Glossary

Successful collaboration begins with a shared language, hence the need for a glossary. This joint effort of contributors from several teams ensures, on the one hand, terminological and conceptual coherence across not only our theoretical approaches, but also the qualitative case studies and quantitative research conducted in OPPORTUNITIES. On the other hand, our glossary facilitates communication between the academic side of the project and the fieldwork conducted by NGOs, uniting our teams working from Austria, Belgium, France, Germany, Ghana, Italy, Mauritania, the Netherlands, Portugal, Romania and Senegal.

For more information about the Structure and Objectives of the Glossary, click here...)

According to anthropologist Janet Roitman (2014, 3), the concept of crisis serves as “the noun-formation of contemporary historical narrative” which enables critics “to claim access to both history and knowledge of history.” Seen in this light, crisis functions as a form of mini-narration we resort to when trying to come to terms with situations that drastically disrupt social life, culture, or politics (Nünning and Sicks 2012; see also the entry on “Metaphorology”). Such situations represent “moments of truth” which “are often defined as turning points in history, when decisions are taken or events are decided” (Roitman 2014, 3). Crisis-claims consequently “evoke a moral demand for a difference between the past and the future” (8), and this difference has to be a turn for the better, given that crisis is always “posited as a protracted and potentially persistent state of ailment and demise” (16). More specifically, they seek to trace the reasons why events have led to a current status quo, searching for an answer to the question of “what went wrong?” (9; italics in the original).

Crisis situations can set in motion a complex narrative dynamics (Gebauer 2023; see also the entry on “Narrative Dynamics”), which can lead to the formation of two different scenarios: On the one hand, crisis narration can bring forth narrative clusters that align into a dominant mainstream narrative; on the other hand, they can elicit a narrative battle during which diverging (counter-)narrative compete for public attention and discursive hegemony. While the former scenario of narrative aggregation can develop centripetal forces, thus succeeding in containing the crisis, counter-narrative dynamics often have strong centrifugal effects which fail to do so.

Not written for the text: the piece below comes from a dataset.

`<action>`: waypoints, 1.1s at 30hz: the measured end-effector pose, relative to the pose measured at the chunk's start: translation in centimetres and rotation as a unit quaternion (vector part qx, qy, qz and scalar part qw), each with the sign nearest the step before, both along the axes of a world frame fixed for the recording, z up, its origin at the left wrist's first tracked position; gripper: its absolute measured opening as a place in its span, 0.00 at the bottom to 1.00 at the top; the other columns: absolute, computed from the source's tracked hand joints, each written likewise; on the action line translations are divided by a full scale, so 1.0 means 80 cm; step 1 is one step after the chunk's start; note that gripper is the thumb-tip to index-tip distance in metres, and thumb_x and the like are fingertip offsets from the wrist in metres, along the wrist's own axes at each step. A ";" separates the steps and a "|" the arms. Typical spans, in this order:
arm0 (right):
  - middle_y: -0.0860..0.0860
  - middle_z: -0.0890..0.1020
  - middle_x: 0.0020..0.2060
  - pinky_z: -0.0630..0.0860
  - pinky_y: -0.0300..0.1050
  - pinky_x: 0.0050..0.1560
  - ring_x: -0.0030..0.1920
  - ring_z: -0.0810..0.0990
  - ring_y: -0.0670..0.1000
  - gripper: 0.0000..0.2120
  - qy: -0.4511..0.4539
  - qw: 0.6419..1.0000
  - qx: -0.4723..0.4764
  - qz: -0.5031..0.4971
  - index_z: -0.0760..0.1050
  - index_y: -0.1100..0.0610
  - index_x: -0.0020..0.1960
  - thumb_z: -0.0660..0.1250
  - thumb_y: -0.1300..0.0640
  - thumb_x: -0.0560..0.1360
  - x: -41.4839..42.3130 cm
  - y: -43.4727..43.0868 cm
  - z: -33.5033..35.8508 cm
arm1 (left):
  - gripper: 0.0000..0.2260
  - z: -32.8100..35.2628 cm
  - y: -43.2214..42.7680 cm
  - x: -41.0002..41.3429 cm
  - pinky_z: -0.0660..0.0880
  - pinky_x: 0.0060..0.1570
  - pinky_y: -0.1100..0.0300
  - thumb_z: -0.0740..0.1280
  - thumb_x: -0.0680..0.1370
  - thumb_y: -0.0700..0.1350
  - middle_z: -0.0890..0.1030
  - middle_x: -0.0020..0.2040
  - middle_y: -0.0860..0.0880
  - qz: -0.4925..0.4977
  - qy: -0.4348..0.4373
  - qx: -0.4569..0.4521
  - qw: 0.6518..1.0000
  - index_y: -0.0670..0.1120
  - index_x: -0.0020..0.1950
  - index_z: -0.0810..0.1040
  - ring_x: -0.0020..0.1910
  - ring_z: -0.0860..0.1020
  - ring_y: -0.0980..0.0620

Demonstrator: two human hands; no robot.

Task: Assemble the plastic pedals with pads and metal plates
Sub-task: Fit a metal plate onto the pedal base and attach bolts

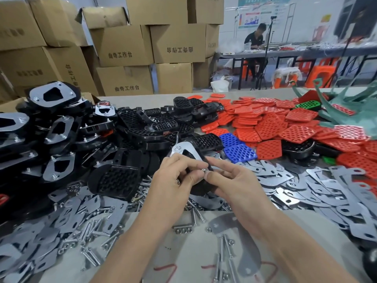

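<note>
Pedals [130, 119] left; pads [271, 123] rear right; plates [326, 190] near right; bolts [89, 231] front; boxes [126, 45] behind table [179, 250].

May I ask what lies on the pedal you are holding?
A metal plate, a nut at its far corner; left hand, gripping the pedal, and right hand cover its near end.

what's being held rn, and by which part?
A black pedal with a metal plate on it, held at its near end by left hand and right hand; their fingertips meet on a small nut there.
</note>
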State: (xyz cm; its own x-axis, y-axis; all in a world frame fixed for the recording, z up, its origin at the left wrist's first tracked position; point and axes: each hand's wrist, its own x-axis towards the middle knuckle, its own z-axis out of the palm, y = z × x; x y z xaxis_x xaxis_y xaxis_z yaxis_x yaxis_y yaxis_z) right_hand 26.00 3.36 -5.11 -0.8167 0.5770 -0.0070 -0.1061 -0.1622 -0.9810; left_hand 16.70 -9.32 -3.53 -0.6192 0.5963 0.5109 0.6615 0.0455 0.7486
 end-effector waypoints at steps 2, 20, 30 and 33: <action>0.67 0.82 0.50 0.74 0.65 0.67 0.50 0.84 0.60 0.16 -0.004 1.000 0.001 0.000 0.83 0.49 0.59 0.75 0.62 0.74 0.000 -0.002 0.001 | 0.14 0.000 -0.003 -0.002 0.68 0.48 0.72 0.72 0.76 0.38 0.79 0.45 0.60 -0.011 -0.014 -0.010 1.000 0.59 0.47 0.84 0.46 0.72 0.60; 0.49 0.86 0.44 0.74 0.27 0.44 0.45 0.83 0.39 0.16 0.003 0.993 0.110 -0.047 0.84 0.49 0.60 0.76 0.59 0.74 0.003 -0.014 0.010 | 0.14 0.000 -0.009 -0.012 0.80 0.49 0.63 0.72 0.76 0.34 0.84 0.45 0.57 -0.034 -0.068 0.018 0.997 0.55 0.45 0.85 0.44 0.82 0.58; 0.54 0.86 0.45 0.80 0.56 0.61 0.48 0.85 0.56 0.13 0.000 1.000 0.013 -0.006 0.84 0.50 0.58 0.76 0.59 0.74 -0.001 -0.007 0.005 | 0.15 0.000 -0.013 -0.008 0.74 0.57 0.61 0.67 0.81 0.37 0.79 0.51 0.58 -0.054 0.036 -0.023 0.998 0.57 0.56 0.85 0.57 0.76 0.51; 0.51 0.88 0.46 0.81 0.46 0.54 0.49 0.87 0.54 0.12 0.008 1.000 0.016 0.003 0.87 0.42 0.49 0.75 0.60 0.75 0.001 -0.009 0.010 | 0.13 0.005 -0.015 -0.003 0.68 0.52 0.72 0.66 0.81 0.44 0.79 0.50 0.59 -0.043 0.032 -0.012 0.999 0.61 0.60 0.82 0.53 0.75 0.54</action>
State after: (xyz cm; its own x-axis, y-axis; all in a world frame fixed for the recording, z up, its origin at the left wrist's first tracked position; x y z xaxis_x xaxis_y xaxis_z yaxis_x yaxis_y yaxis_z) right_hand 26.06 2.67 -4.34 -0.8204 0.5712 0.0252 -0.1216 -0.1312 -0.9839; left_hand 16.45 -10.55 -3.15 -0.5320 0.6578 0.5332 0.7106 0.0043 0.7036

⇢ see also Counter-(master-)narrative dynamics, Crisis, Metaphorology, Narrative dynamics, Narrative, Narrative ecology

References and further reading:

Gebauer, Carolin. 2023. “German Welcome Culture Then and Now: How Crisis Narration Can Foster (Contested) Solidarity with Refugees.” University of Wuppertal. [Working paper of the OPPORTUNITIES project 101004945 – H2020.]

Nünning, Ansgar, and Vera Nünning. 2020. “Krise als medialer Leitbegriff und kulturelles Erzählmuster: Merkmale und Funktionen von Krisennarrativen als Sinnstiftung über Zeiterfahrung und als literarische Laboratorien für alternative Welten.” In Germanisch-Romanische Monatsschrift. 70.3–4: 241–278.

Roitman, Janet. 2014. Anti-Crisis. Durham, NC and London: Duke University Press.